▶ EXERCISE DETAILS
Wherever the string "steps" turns up in the data, copy the whole line.
--------
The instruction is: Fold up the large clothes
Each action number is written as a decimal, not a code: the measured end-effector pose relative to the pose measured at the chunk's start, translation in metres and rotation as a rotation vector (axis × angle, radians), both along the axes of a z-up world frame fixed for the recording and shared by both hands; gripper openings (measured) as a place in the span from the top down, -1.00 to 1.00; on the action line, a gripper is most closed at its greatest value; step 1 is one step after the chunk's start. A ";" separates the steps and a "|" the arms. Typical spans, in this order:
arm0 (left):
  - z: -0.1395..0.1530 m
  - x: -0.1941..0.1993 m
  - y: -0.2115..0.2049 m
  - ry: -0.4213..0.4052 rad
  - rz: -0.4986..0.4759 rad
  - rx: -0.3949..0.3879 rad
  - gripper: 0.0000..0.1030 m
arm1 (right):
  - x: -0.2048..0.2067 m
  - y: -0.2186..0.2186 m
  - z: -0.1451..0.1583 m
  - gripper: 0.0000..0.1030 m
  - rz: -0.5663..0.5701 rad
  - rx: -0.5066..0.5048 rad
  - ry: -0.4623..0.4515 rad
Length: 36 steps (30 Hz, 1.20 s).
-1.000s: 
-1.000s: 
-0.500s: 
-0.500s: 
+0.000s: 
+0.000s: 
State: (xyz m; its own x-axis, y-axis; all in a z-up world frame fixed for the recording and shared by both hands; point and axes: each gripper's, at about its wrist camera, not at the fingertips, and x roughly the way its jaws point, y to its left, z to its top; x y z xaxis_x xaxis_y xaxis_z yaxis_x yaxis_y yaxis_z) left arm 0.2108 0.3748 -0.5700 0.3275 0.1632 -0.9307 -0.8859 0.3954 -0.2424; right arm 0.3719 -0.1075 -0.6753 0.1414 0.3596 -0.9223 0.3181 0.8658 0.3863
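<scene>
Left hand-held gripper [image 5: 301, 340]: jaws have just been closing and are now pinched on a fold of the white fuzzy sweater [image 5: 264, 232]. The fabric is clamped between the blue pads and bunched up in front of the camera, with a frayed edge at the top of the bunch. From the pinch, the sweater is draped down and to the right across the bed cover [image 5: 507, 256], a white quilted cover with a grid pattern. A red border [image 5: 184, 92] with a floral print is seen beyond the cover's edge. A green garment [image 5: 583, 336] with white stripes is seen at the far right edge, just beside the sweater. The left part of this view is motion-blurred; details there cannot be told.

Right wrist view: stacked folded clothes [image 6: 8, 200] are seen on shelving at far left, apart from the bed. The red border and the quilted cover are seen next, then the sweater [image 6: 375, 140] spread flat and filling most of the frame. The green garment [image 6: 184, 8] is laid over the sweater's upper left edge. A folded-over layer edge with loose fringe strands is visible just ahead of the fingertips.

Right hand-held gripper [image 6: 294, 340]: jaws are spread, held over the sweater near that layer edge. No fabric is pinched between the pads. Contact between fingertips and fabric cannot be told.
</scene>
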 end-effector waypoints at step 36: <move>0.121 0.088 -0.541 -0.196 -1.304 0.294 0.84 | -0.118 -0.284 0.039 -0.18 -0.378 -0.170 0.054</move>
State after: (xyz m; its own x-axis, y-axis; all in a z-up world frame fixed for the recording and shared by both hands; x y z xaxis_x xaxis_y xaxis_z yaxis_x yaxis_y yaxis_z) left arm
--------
▶ RESPONSE BELOW
Each action number is written as a decimal, not a code: the measured end-effector pose relative to the pose measured at the chunk's start, translation in metres and rotation as a rotation vector (axis × angle, radians), both along the axes of a z-up world frame fixed for the recording and shared by both hands; gripper openings (measured) as a place in the span from the top down, -1.00 to 1.00; on the action line, a gripper is most closed at its greatest value; step 1 is one step after the chunk's start. A ";" separates the steps and a "|" the arms. Typical spans, in this order:
Length: 36 steps (30 Hz, 1.20 s).

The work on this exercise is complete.